Objections to research involving hESCs involve several concerns. First, some believe that an embryo has the same moral status as a fully formed human and is entitled to the same protections. Destruction of an embryo, in this view, is morally equivalent to murder. Proponents of hESC research point out that residual embryos are used only when the parents intend to destroy them anyway, and are not destroyed because of the interest in stem cell research. They also point out that tens of thousands of residual IVF embryos are destroyed annually without similar objection.
Second, opponents also argue that there are alternative approaches to obtaining totipotential stem cells, such as using adult stem cells. Most experts believe adult stem cells are not totipotential and therefore should not divert research funds from the more promising embryonic stem cells.

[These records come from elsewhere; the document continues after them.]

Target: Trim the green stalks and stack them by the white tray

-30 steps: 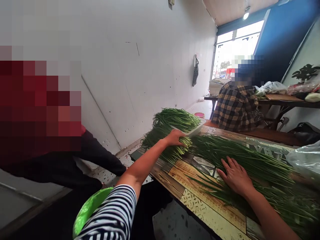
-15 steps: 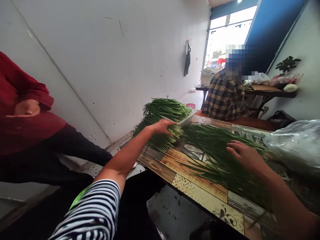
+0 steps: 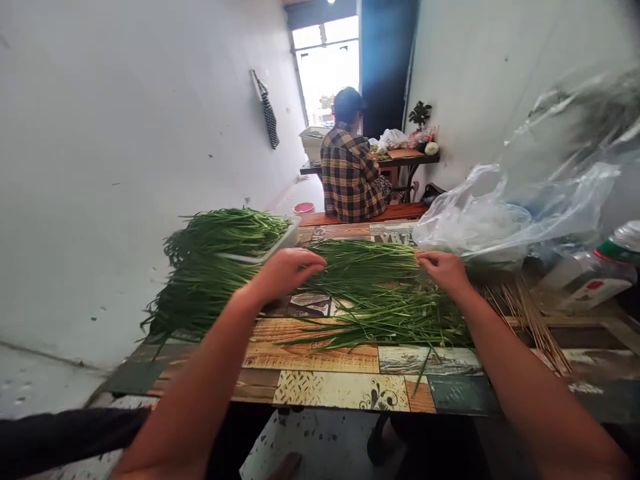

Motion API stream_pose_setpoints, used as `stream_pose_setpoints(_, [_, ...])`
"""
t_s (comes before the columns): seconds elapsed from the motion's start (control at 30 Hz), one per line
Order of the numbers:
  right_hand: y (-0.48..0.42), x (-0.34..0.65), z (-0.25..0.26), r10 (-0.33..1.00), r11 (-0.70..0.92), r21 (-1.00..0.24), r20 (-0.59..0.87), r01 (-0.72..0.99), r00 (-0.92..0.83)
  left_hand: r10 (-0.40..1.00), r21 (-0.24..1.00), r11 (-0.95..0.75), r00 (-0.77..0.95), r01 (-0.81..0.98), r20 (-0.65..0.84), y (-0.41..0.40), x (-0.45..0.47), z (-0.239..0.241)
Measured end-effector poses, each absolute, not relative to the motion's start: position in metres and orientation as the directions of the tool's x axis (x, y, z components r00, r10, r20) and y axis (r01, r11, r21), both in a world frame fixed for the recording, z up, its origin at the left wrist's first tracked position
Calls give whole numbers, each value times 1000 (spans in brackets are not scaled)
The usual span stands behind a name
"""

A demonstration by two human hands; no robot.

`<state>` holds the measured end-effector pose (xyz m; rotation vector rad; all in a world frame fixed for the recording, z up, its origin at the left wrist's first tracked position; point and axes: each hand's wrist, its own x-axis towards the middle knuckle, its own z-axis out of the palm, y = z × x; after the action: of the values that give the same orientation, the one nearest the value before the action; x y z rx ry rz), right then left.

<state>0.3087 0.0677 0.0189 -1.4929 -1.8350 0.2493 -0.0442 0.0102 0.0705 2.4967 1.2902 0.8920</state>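
Long green garlic chives (image 3: 365, 273) lie spread across the patterned table (image 3: 320, 390) between my two hands. My right hand (image 3: 445, 270) pinches the pale root ends of some of them. At their leafy left end is my left hand (image 3: 287, 273), its fingertips drawn together; whether leaves are caught between them I cannot make out. Beside my left hand stands a white tray (image 3: 287, 241) heaped with chives (image 3: 240, 227). Another pile of chives (image 3: 200, 293) lies in front of that tray, partly behind my left forearm.
A clear plastic bag (image 3: 480, 220), a plastic bottle (image 3: 615, 267) and thin wooden sticks (image 3: 537, 320) lie at the right. Beyond the table, a person in a checked shirt (image 3: 350, 177) sits on a red bench (image 3: 405, 212). A white wall (image 3: 150, 133) runs along the left.
My view has turned right. My left hand has left the chive pile by the tray for the spread chives' leafy end. My right hand has closed at their root ends.
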Motion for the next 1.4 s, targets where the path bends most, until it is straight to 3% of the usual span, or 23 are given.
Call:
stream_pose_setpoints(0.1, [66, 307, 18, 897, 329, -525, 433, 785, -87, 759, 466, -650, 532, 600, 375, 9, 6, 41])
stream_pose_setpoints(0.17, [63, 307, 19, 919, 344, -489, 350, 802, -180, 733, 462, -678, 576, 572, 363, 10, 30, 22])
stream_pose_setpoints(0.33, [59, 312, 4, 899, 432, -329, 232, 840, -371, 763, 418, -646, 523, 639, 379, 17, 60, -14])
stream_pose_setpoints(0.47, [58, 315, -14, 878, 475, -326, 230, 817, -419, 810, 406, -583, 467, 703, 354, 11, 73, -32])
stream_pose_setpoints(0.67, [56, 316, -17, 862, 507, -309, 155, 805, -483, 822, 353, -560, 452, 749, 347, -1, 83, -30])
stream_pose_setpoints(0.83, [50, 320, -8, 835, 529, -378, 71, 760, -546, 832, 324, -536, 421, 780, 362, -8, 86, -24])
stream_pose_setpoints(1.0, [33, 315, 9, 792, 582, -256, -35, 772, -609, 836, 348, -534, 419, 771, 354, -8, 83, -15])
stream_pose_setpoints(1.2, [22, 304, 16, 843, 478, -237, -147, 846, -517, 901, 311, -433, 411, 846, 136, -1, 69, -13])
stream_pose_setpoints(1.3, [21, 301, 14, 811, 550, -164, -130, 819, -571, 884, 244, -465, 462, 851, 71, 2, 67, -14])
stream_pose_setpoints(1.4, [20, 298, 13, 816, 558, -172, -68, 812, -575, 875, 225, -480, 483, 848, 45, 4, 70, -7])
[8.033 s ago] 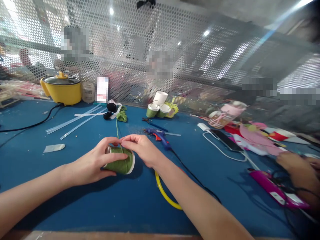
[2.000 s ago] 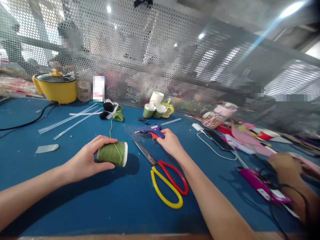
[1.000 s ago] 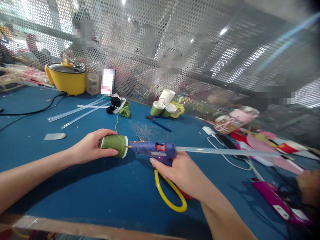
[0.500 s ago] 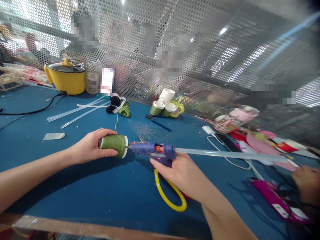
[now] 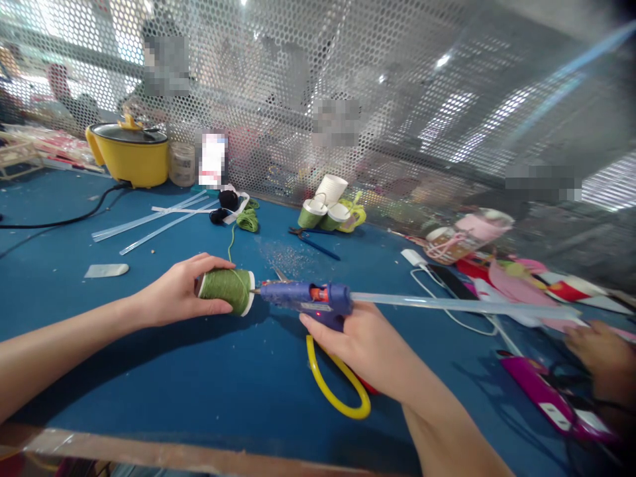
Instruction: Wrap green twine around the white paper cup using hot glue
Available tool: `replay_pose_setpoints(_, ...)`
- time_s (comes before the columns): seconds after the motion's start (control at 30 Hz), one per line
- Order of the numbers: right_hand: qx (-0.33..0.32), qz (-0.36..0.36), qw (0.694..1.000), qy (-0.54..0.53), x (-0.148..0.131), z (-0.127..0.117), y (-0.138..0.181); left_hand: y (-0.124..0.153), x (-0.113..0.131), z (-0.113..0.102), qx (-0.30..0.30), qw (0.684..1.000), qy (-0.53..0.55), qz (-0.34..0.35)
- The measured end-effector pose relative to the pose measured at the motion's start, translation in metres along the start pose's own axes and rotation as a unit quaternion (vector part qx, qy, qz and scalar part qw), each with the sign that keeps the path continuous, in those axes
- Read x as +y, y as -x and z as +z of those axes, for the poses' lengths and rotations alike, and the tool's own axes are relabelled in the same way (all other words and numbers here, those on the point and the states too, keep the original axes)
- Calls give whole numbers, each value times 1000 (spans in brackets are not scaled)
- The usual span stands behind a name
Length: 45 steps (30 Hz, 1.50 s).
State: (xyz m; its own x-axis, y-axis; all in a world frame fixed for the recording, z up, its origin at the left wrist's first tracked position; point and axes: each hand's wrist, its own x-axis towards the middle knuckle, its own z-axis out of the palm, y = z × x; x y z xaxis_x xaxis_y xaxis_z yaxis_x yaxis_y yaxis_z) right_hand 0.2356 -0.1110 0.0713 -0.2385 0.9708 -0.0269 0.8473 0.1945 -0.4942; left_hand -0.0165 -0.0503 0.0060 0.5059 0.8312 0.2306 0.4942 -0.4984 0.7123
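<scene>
My left hand (image 5: 176, 298) is wrapped round a paper cup wound in green yarn (image 5: 226, 290), lying on its side on the blue table (image 5: 209, 391). A green strand runs from the cup back to a small yarn bundle (image 5: 247, 220). My right hand (image 5: 360, 341) grips a blue glue gun (image 5: 308, 298); its nozzle touches the cup's white rim. A long clear glue stick (image 5: 457, 306) juts out of the gun's back to the right.
Scissors with yellow and red handles (image 5: 342, 391) lie under my right wrist. Loose glue sticks (image 5: 154, 222), a yellow pot (image 5: 129, 154), finished green cups (image 5: 325, 212) and a perforated metal screen (image 5: 377, 99) stand behind. Another person's hand (image 5: 599, 348) works at the right beside a magenta tool (image 5: 546, 397).
My right hand left the yarn, took the glue gun from beside the scissors and brought its nozzle to the cup's rim. Over the last second both hands have barely moved.
</scene>
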Motion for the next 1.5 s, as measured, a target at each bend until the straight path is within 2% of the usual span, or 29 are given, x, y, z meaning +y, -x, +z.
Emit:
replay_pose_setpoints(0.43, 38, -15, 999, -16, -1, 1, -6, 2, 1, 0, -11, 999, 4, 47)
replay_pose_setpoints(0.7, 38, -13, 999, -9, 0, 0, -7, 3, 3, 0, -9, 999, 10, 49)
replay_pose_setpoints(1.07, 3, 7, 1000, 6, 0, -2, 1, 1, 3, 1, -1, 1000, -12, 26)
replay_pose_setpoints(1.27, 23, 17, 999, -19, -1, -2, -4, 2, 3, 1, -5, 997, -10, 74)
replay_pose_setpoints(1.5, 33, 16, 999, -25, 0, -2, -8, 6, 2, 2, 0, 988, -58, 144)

Third, opponents object to SCNT combined with hESC research because of concerns that it is a critical technical step for reproductive cloning, the creation of genetically identical replicas of existing persons. Advocates of hESC research argue that reproductive cloning is nearly universally opposed at the present time, largely because of concerns about biologic safety, and that “slippery slope” arguments are insufficient to prohibit research that can help alleviate suffering, disability, and death from diseases affecting large numbers of existing persons.
Fourth, concerns have been raised that the transfer of human cells into the developing brain of laboratory animals could result in an animal capable of human experience and therefore with moral status comparable to a human. Although most neuroscientists consider this to be unlikely, some groups have proposed prohibiting full gestation of nonhuman primates if human stem cells have been implanted in their central nervous systems early in embryonic development.
Governmental policies reflect a range of approaches in different countries and states, and policies within any jurisdiction are often in flux, subject to the success of politicians with various views. Some prohibit human embryonic stem cell research; some permit it but have restrictions on use of public funds; some permit research using existing embryos but prohibit creation of embryos for research; and some restrict somatic nuclear cell transfer because of concerns that it may accelerate human reproductive cloning.
SEE ALSO Ethics in Experimentation; Medicine; Neuroscience; Public Policy; Reproductive Politics
McHugh, Paul R. 2004. Zygote and Clonote—The Ethical Use of Embryonic Stem Cells. New England Journal of Medicine 351 (3): 209–211.
Sandel, Michael J. 2004. Embryo Ethics: The Moral Logic of Stem-Cell Research. New England Journal of Medicine 351 (3): 207–209.
Walters, LeRoy. 2002. Human Embryonic Stem Cell Research: An Intercultural Perspective. Kennedy Institute of Ethics Journal 14 (1): 3–38.